* _TRY IT_
Output all of the data below without changing a word, and exclude the pictures.

* _MATERIAL FOR THIS TASK_
◇ ◇ ◇ ◇ ◇
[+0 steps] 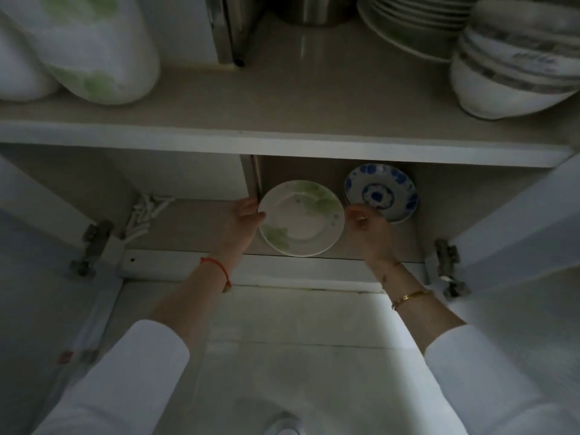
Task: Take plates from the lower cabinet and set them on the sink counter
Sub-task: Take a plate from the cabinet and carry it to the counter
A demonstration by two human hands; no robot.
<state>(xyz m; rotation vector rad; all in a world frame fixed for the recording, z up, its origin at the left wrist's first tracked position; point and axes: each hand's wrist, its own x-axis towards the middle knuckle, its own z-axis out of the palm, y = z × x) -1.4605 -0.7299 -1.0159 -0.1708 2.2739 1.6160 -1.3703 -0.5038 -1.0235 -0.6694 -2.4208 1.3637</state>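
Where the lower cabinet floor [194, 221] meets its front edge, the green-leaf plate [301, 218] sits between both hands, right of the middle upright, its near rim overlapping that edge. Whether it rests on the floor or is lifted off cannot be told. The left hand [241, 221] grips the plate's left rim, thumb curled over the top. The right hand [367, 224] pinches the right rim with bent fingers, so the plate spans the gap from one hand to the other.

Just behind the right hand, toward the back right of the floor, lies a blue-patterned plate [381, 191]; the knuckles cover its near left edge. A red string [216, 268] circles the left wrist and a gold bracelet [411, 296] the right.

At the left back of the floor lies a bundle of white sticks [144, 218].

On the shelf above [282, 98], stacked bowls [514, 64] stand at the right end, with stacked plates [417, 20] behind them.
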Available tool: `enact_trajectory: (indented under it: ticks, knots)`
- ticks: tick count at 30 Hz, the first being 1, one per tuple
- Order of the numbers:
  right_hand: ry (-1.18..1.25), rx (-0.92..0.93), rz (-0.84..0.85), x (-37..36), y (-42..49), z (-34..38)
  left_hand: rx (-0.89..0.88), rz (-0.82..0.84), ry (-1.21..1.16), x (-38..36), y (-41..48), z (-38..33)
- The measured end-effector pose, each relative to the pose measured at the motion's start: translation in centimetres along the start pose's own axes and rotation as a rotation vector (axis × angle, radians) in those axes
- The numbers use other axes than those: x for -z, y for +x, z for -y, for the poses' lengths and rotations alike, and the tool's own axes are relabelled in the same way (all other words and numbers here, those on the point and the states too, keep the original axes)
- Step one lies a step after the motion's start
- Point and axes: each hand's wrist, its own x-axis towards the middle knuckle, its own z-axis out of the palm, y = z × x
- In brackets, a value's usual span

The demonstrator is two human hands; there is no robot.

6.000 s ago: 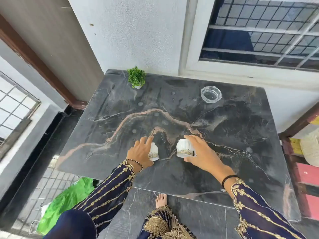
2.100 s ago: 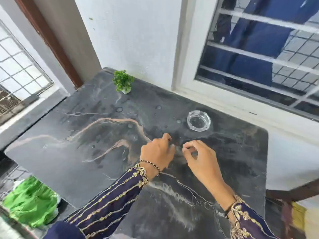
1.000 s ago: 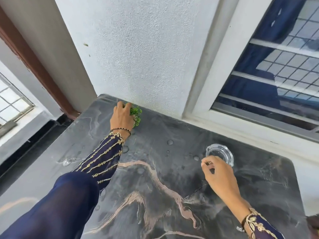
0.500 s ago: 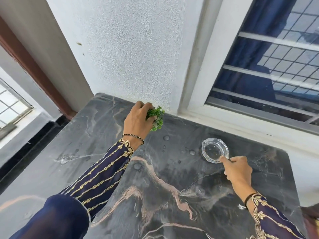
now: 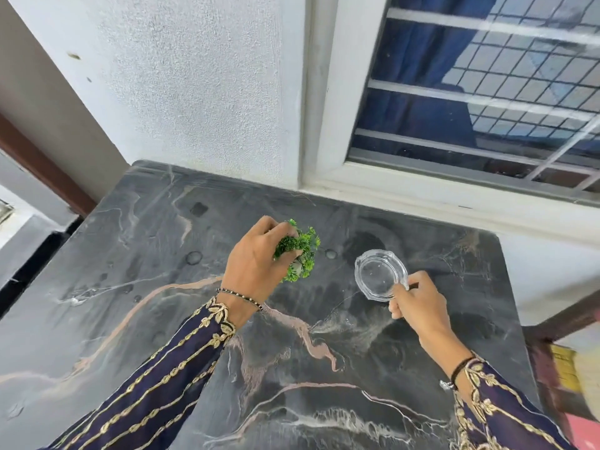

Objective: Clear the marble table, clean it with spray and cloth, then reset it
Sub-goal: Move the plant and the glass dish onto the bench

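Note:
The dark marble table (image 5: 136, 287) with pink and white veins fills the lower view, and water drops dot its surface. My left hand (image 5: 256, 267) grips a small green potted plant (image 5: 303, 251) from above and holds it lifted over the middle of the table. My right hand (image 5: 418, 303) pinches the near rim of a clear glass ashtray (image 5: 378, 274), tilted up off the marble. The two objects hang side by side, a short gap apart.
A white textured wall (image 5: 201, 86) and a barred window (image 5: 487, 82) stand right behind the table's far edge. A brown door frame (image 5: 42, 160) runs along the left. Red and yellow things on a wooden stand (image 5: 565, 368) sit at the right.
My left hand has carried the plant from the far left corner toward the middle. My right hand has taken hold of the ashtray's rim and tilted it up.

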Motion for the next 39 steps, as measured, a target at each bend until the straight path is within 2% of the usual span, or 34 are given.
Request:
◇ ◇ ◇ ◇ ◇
* _SOLUTION_
[+0 steps] 
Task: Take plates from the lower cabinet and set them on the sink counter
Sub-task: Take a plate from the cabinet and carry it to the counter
A demonstration by two human hands; no robot.
<state>(xyz m; rotation vector rad; all in a world frame fixed for the recording, z up, its origin at the left wrist's first tracked position; point and axes: each hand's wrist, its own x-axis towards the middle knuckle, its own z-axis out of the palm, y = z × x) -1.4605 -0.7299 -1.0159 -0.1708 2.2739 1.6160 -1.3703 -0.5038 -1.0235 -0.6694 -2.4208 1.3637</state>
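Where the lower cabinet floor [194, 221] meets its front edge, the green-leaf plate [301, 218] sits between both hands, right of the middle upright, its near rim overlapping that edge. Whether it rests on the floor or is lifted off cannot be told. The left hand [241, 221] grips the plate's left rim, thumb curled over the top. The right hand [367, 224] pinches the right rim with bent fingers, so the plate spans the gap from one hand to the other.

Just behind the right hand, toward the back right of the floor, lies a blue-patterned plate [381, 191]; the knuckles cover its near left edge. A red string [216, 268] circles the left wrist and a gold bracelet [411, 296] the right.

At the left back of the floor lies a bundle of white sticks [144, 218].

On the shelf above [282, 98], stacked bowls [514, 64] stand at the right end, with stacked plates [417, 20] behind them.
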Available tool: `enact_trajectory: (indented under it: ticks, knots)`
- ticks: tick count at 30 Hz, the first being 1, one per tuple
- Order of the numbers:
  right_hand: ry (-1.18..1.25), rx (-0.92..0.93), rz (-0.84..0.85), x (-37..36), y (-42..49), z (-34..38)
  left_hand: rx (-0.89..0.88), rz (-0.82..0.84), ry (-1.21..1.16), x (-38..36), y (-41..48), z (-38..33)
- The measured end-effector pose, each relative to the pose measured at the motion's start: translation in centimetres along the start pose's own axes and rotation as a rotation vector (axis × angle, radians) in those axes
- The numbers use other axes than those: x for -z, y for +x, z for -y, for the poses' lengths and rotations alike, and the tool's own axes are relabelled in the same way (all other words and numbers here, those on the point and the states too, keep the original axes)
- Step one lies a step after the motion's start
- Point and axes: each hand's wrist, its own x-axis towards the middle knuckle, its own z-axis out of the palm, y = z × x
- In brackets, a value's usual span

The demonstrator is two human hands; there is no robot.

6.000 s ago: 
2.100 s ago: 
1.000 s ago: 
0.500 s ago: 
now: 

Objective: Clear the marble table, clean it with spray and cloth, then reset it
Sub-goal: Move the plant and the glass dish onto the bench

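Note:
The dark marble table (image 5: 136, 287) with pink and white veins fills the lower view, and water drops dot its surface. My left hand (image 5: 256, 267) grips a small green potted plant (image 5: 303, 251) from above and holds it lifted over the middle of the table. My right hand (image 5: 418, 303) pinches the near rim of a clear glass ashtray (image 5: 378, 274), tilted up off the marble. The two objects hang side by side, a short gap apart.
A white textured wall (image 5: 201, 86) and a barred window (image 5: 487, 82) stand right behind the table's far edge. A brown door frame (image 5: 42, 160) runs along the left. Red and yellow things on a wooden stand (image 5: 565, 368) sit at the right.
My left hand has carried the plant from the far left corner toward the middle. My right hand has taken hold of the ashtray's rim and tilted it up.
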
Motion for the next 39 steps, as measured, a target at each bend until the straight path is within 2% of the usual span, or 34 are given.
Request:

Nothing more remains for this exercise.